あの時自分が返した感謝の言葉と、その子どもが自分に捧げたありがとうという言葉。何かが違うことは分かった。だが、何が違うのか分からなかった。

「オーマと同じく、私は他にも姿を変えられます。私は鳥になり、その子どもの成長を何度か見に行きました」

セイシアは鳥になっている時を思い出しているのか、少しだけ上を向いた。

「その子どもがやがて大人になり、結婚をし、子が生まれ、時が幾度と進む中、あの像は壊れていました」

恐らく聴き入っている全員が、もう話の結び目は分かっている。だが、話を遮る気持ちにはならなかった。それは気の遠くなるほどに永い、セイシアの物語。

「何故でしょう、なのに私はそっと眺め続けました。そして時が経ち、ある日その像は元の姿に戻っていました」

セイシアは目を軽く伏せた。

「それからは像を蘇らせてくれたミレさんを、偶に見つめるようになりました。そして危険が及んでいることを知り、あの日何故か…」

スゥハはちいさく頷いた。

「ミレさんからありがとう、と言われました。私は喜び、というものを理解しておりません。ですが、像をいただいた時の私の感謝の言葉は、足りていなかった。私は、またあの像に会えて、きっと嬉しかった。長い時間存在する私は、存在していないと同じなのに。何故か、見つけてもらったような気がするのです。叶うなら、もう一度感謝を伝えたかった。でもそれは出来ません。人の生は短い。短い時間の中で強く願うものがあるなら、私がそれを繋ぐことが出来るとしたら。そう、初めて考えたのです」

スゥハはミレと対面した際のセイシアを思い出していた。

あり、が、とう。

もしかしたらそれは形式として伝えただけの、自身の拙い感謝の言葉だったのだろうか。それとも旅立ちの日に泣きじゃくる子どもの言葉だったのだろうか。分からない。しかしセイシアの琴線に触れ、動かない筈のものがちいさなものたちの積み重ねによって、傾きを変えているのは確かだ。
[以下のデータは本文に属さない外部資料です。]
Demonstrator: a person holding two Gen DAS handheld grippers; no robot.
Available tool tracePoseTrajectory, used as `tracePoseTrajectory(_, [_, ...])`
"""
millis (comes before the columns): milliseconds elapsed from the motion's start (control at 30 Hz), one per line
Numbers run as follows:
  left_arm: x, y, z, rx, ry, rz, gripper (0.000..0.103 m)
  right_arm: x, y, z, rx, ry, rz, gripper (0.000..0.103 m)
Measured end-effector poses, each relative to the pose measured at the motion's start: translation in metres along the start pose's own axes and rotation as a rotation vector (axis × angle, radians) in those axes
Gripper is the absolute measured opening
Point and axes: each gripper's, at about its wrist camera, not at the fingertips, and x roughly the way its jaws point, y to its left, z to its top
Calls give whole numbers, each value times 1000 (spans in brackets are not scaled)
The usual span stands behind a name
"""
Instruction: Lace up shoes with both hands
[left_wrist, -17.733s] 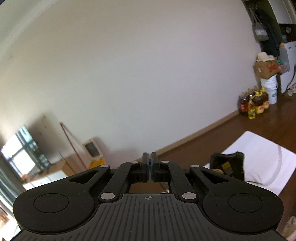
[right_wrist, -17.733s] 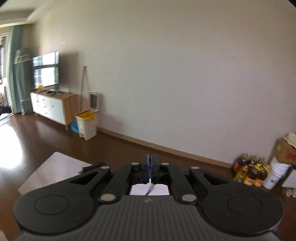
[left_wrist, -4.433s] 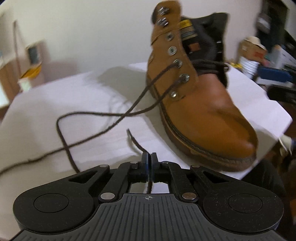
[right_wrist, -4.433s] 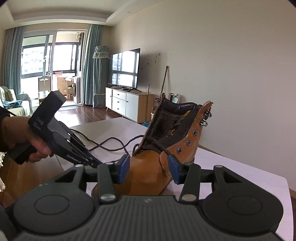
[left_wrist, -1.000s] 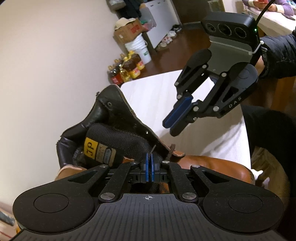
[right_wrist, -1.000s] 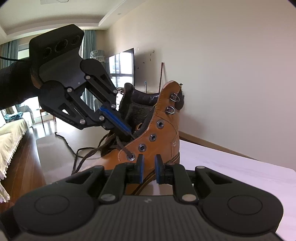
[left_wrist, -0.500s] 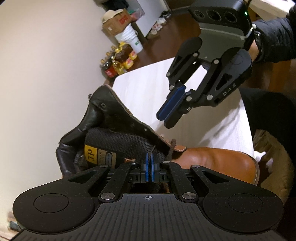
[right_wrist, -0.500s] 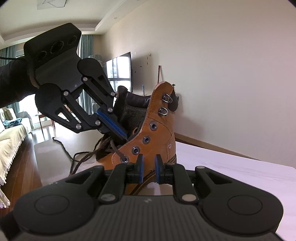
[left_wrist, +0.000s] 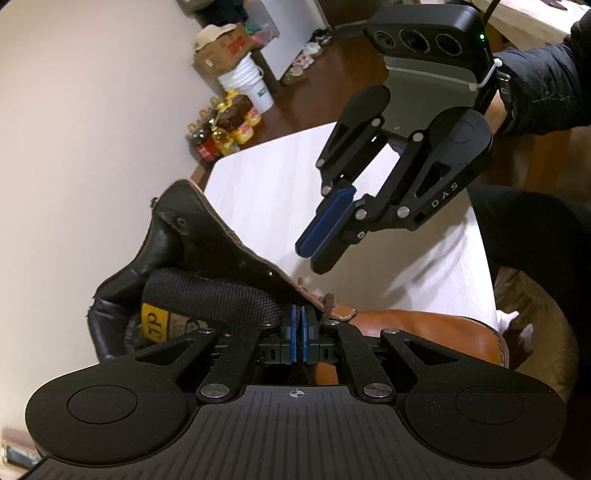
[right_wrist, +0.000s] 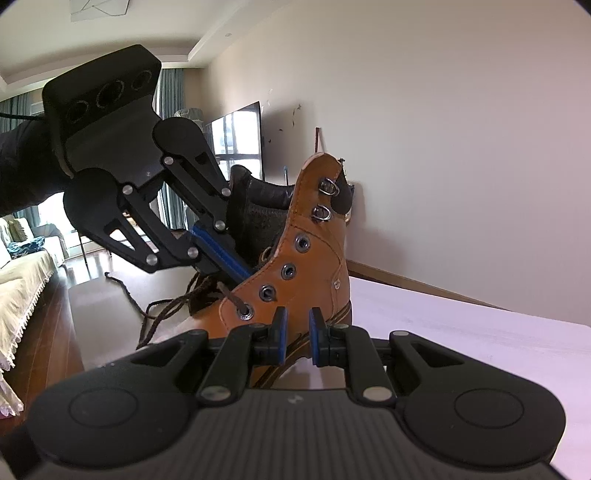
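A tan leather boot (right_wrist: 306, 273) stands upright on a white table (right_wrist: 461, 325), its heel toward the wall-side edge and its toe (left_wrist: 436, 332) near the edge closest to the person. The left gripper (left_wrist: 296, 334) reaches down into the boot's open throat beside the black mesh tongue (left_wrist: 207, 295); its blue pads are pressed together, and whether the dark brown lace (right_wrist: 166, 310) lies between them cannot be told. A lace end (left_wrist: 328, 301) pokes out at the eyelet flap. The right gripper (right_wrist: 296, 334) is held beside the boot's outer side, jaws slightly apart, gripping nothing. Loose lace trails across the table toward its far edge.
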Motion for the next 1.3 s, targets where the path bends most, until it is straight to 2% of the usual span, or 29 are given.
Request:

「私の役割は継続です。それ以外のことを、知りません。手を出してはならない筈なのに。…恐らく、私は壊れてきているのでしょう」

「そうとは限らないと思います」

スゥハはそっと想いを伝えた。

セイシアは悲愴感を漂わせることなく、変わらず背筋を伸ばし、スゥハを見つめた。

静かな海面を連想させる表情。だが穏やかな表面を1枚捲ると、深い深い未知の世界が広がっている。

「お話をする、ふたつめの理由は」

凪のような彼女は、そのまま波立たせることなく告げた。